3.3. Humic Acid Priming Alleviates Salinity-Induced Oxidative Damage

The salinity-induced accumulation of Na+ inside plant cells induces the production of ROS, which induces lipid peroxidation and damages cellular membranes leading to leakage of cellular electrolytes [42,45]. In the present study, Giza 179 plants are exposed to salinity-increased EL percentages and MDA content in their leaves (Figure 1A,B). MDA is a by-product of polyunsaturated fatty acid oxidation that is commonly employed as a marker of lipid peroxidation and cell membrane damage in response to abiotic stimuli [46,47]. These results agree with the reported oxidative stress and its associated lipid peroxidation, increased membrane permeability, and outflows of the electrolytes in salinity-stressed rice plants [48,49]. Interestingly, the heatmap correlation analysis showed a substantial positive association between shoots’ Na+, EL percentage, and MDA content (Figure 5).
Seed priming with humic acid decreased the EL percentage and MDA content in salt-stressed Giza 179 plants (Figure 1A,B), indicating that humic acid successfully alleviated the salinity-induced oxidative damage.

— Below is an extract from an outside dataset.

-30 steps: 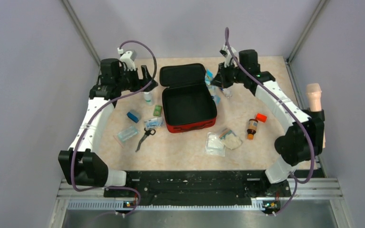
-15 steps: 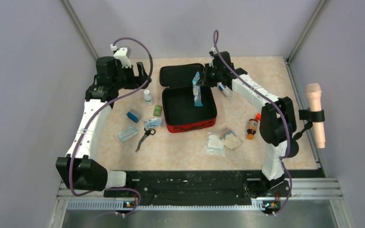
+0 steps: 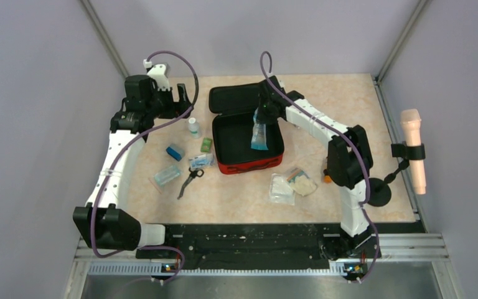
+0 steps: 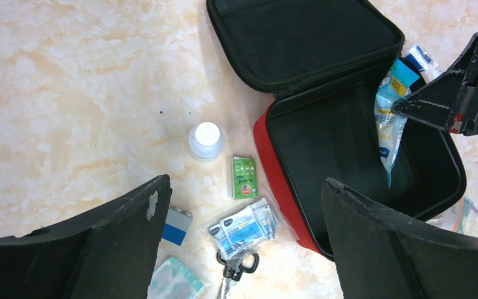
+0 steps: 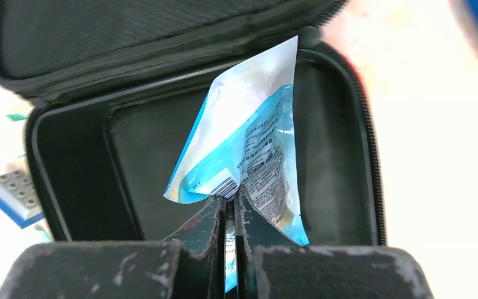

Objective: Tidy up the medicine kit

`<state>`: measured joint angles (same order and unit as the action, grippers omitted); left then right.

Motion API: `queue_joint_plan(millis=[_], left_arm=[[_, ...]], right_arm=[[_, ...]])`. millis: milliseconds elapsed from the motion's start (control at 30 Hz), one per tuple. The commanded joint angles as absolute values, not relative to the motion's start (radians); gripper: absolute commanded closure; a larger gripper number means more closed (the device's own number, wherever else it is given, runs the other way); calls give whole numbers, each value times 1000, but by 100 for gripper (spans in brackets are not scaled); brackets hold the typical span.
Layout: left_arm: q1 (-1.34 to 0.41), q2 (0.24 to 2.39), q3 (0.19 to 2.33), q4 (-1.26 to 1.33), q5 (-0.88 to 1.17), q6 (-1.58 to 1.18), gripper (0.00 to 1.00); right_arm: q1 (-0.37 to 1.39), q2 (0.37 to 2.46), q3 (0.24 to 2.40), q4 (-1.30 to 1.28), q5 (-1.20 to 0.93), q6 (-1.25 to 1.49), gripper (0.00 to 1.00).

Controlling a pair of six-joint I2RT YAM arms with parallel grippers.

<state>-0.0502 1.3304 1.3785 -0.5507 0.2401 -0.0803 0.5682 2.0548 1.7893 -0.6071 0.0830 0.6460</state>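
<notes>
The medicine kit [image 3: 226,167], a red zip case with black lining, lies open mid-table, its lid [image 3: 236,98] folded back. My right gripper [image 3: 262,116] is shut on a blue and white sachet [image 3: 259,135], which hangs over the open case. In the right wrist view the sachet [image 5: 249,146] is pinched between the fingers [image 5: 206,221] above the black lining [image 5: 143,162]. My left gripper [image 3: 182,99] is open and empty, above the table left of the case. Its view shows the case [image 4: 274,149] and the sachet [image 4: 389,128].
Left of the case lie a white-capped bottle [image 3: 193,127], a green packet [image 3: 206,144], a small blue box [image 3: 174,152], wipes in a bag [image 3: 200,161], scissors [image 3: 188,180] and a clear packet [image 3: 166,176]. Gauze packets [image 3: 282,188] and bandage [image 3: 304,184] lie at front right.
My right arm lifted the sachet from the table right of the case and swung it left over the open case. The left arm drew back slightly and holds still.
</notes>
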Motion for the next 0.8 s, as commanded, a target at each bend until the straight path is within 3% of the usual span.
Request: queue_joint_plan(millis=[0,767], left_arm=[[-44,1305,1432,-538,234,-72,5],[-45,1298,1394,-524,263,-96,6]], right_arm=[[565,2056,1816,-666,177,686,100],[572,2096,1717,-548,258,575,100]])
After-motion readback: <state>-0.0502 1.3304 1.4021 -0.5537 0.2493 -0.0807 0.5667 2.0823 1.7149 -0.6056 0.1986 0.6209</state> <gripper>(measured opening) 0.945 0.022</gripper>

Similar effects of humic acid on lowering EL have been reported in salinity-stressed bean plants [32] and almond rootstocks [50]. In addition, humic acid reduced the salt-induced lipid peroxidation and oxidative stress in Urochondra setulosa [51]. Such effects of humic acid are most likely linked to its ability in decreasing shoots’ Na+ content (Table 2) and, thus, it maintains membrane integrity as an important determinant of plant stress tolerance [23]. The PCA biplot supports this hypothesis and revealed a positive relationship between shoots’ Na+, MDA content, and EL percentage with severe salt stress (C+12.5% seawater) (Figure 4B).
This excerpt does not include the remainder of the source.